§ **TASK INSTRUCTIONS**: Every line below that contains "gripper" is to be copied.

§ **INPUT DATA**:
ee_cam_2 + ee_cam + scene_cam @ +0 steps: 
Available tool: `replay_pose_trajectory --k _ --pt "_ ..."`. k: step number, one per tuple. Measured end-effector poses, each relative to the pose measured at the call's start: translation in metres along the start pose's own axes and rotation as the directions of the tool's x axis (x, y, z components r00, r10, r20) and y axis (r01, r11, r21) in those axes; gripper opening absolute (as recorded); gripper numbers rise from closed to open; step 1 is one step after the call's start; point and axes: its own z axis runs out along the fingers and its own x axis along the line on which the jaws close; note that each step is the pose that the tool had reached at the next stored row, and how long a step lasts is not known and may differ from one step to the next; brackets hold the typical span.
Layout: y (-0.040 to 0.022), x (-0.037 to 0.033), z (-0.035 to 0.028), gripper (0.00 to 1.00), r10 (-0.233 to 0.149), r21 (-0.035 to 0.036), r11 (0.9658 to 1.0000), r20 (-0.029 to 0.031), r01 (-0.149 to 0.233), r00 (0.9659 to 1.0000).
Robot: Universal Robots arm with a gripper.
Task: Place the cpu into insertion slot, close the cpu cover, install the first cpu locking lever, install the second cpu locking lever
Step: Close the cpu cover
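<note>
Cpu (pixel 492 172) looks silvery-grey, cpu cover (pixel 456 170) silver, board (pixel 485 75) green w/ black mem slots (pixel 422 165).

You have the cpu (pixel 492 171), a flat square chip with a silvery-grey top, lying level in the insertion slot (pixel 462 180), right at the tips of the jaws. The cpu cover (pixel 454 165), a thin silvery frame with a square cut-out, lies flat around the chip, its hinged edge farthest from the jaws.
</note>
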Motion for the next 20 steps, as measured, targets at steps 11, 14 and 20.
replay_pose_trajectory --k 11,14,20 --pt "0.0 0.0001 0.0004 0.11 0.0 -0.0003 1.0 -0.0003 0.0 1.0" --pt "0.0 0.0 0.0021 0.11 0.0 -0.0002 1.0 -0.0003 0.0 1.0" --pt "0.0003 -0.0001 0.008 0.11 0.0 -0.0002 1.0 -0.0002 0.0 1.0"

§ **THE COMPLETED TASK**:
Available tool: `replay_pose_trajectory --k _ --pt "_ ..."`. k: step number, one per tuple. Measured end-effector poses, each relative to the pose measured at the call's start: translation in metres along the start pose's own axes and rotation as the directions of the tool's x axis (x, y, z components r00, r10, r20) and y axis (r01, r11, r21) in those axes; gripper opening absolute (as recorded); gripper numbers rise from closed to open; step 1 is one step after the call's start; point and axes: its own z axis runs out along the fingers and its own x axis along the line on which the jaws close; note that each step is the pose that the tool had reached at the next stored row, and how long a step lasts is not known and may differ from one step to the next; brackets hold the typical span.
Layout: y (-0.040 to 0.022), x (-0.037 to 0.033), z (-0.035 to 0.028), gripper (0.00 to 1.00), r10 (-0.233 to 0.149), r21 (-0.035 to 0.036), r11 (0.9658 to 1.0000), r20 (-0.029 to 0.031), r01 (-0.149 to 0.233), r00 (0.9659 to 1.0000).
Robot: Universal Robots arm with a gripper.

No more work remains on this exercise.